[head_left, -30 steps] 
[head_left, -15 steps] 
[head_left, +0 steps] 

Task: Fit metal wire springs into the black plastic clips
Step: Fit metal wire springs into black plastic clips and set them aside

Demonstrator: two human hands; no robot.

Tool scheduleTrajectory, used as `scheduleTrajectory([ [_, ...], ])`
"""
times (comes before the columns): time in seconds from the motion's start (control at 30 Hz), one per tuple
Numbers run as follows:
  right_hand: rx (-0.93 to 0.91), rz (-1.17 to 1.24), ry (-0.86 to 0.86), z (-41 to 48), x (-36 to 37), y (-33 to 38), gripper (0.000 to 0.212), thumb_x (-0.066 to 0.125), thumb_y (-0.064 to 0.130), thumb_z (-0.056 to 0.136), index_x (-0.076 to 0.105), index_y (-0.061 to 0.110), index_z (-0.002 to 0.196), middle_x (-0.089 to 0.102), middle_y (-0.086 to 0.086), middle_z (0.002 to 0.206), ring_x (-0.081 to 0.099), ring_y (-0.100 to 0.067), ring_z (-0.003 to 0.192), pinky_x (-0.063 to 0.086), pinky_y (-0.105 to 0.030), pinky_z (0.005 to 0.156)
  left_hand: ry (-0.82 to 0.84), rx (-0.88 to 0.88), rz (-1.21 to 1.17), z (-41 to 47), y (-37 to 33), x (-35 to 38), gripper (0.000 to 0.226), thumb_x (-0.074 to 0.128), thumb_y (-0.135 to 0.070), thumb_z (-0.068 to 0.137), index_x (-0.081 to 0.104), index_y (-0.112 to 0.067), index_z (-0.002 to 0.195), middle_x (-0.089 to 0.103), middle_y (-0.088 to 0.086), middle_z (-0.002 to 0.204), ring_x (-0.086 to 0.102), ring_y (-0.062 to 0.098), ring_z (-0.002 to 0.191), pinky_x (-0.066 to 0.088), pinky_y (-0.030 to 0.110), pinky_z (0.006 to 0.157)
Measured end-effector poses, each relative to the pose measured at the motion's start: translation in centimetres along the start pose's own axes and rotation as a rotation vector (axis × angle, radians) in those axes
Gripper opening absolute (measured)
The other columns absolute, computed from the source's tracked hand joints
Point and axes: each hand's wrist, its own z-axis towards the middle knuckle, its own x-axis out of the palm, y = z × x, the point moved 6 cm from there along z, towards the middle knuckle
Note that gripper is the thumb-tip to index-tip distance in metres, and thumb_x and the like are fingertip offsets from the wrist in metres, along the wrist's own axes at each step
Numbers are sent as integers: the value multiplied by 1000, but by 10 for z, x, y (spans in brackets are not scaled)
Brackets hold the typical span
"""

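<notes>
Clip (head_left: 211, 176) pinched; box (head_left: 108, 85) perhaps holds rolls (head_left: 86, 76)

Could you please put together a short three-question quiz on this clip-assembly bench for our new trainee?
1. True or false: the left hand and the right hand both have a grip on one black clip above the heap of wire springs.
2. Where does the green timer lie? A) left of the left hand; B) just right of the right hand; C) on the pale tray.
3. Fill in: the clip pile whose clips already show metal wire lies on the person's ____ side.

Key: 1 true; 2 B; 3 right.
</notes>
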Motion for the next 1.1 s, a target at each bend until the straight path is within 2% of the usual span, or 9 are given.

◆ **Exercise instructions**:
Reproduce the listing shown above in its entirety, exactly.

◆ **Output for this task**:
[head_left, -30 steps] 
[head_left, -15 steps] 
[head_left, +0 steps] 

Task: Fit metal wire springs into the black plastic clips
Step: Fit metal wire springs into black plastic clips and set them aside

Demonstrator: two human hands; no robot.

Tool scheduleTrajectory, used as `scheduleTrajectory([ [_, ...], ])`
"""
times (comes before the columns): time in seconds from the motion's start (control at 30 Hz), one per tuple
Numbers run as follows:
  right_hand: rx (-0.93 to 0.91), rz (-1.17 to 1.24), ry (-0.86 to 0.86), z (-41 to 48), x (-36 to 37), y (-33 to 38), gripper (0.000 to 0.212), thumb_x (-0.066 to 0.125), thumb_y (-0.064 to 0.130), thumb_z (-0.056 to 0.136), index_x (-0.076 to 0.105), index_y (-0.061 to 0.110), index_z (-0.002 to 0.196), middle_x (-0.089 to 0.102), middle_y (-0.086 to 0.086), middle_z (0.002 to 0.206), ring_x (-0.081 to 0.099), ring_y (-0.100 to 0.067), ring_z (-0.003 to 0.192), pinky_x (-0.063 to 0.086), pinky_y (-0.105 to 0.030), pinky_z (0.005 to 0.156)
  left_hand: ry (-0.82 to 0.84), rx (-0.88 to 0.88), rz (-1.21 to 1.17), z (-41 to 47), y (-37 to 33), x (-35 to 38), gripper (0.000 to 0.226), thumb_x (-0.074 to 0.128), thumb_y (-0.135 to 0.070), thumb_z (-0.068 to 0.137), index_x (-0.081 to 0.104), index_y (-0.112 to 0.067), index_z (-0.002 to 0.195), middle_x (-0.089 to 0.103), middle_y (-0.088 to 0.086), middle_z (-0.002 to 0.204), ring_x (-0.086 to 0.102), ring_y (-0.062 to 0.098), ring_z (-0.002 to 0.191), pinky_x (-0.066 to 0.088), pinky_y (-0.030 to 0.110), pinky_z (0.006 to 0.157)
Measured end-effector poses, each relative to the pose measured at the motion's start: translation in centimetres along the start pose's own axes and rotation as a rotation vector (axis × angle, radians) in those axes
Gripper opening absolute (measured)
The other columns absolute, computed from the source's tracked hand joints
Point and axes: each hand's wrist, its own z-axis towards the middle knuckle, its own x-axis out of the palm, y = z × x, the point moved 6 cm from there along z, towards the middle knuckle
Note that gripper is the thumb-tip to index-tip distance in metres, and thumb_x and the like are fingertip offsets from the wrist in metres, along the wrist's own axes at each step
Numbers are sent as integers: the value multiplied by 1000, but by 10 for z, x, y (spans in brackets are not scaled)
Brackets hold the typical span
"""

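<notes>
Clip (head_left: 211, 176) pinched; box (head_left: 108, 85) perhaps holds rolls (head_left: 86, 76)

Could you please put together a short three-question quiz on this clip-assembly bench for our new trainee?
1. True or false: the left hand and the right hand both have a grip on one black clip above the heap of wire springs.
2. Where does the green timer lie? A) left of the left hand; B) just right of the right hand; C) on the pale tray.
3. Fill in: the clip pile whose clips already show metal wire lies on the person's ____ side.

Key: 1 true; 2 B; 3 right.
</notes>
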Motion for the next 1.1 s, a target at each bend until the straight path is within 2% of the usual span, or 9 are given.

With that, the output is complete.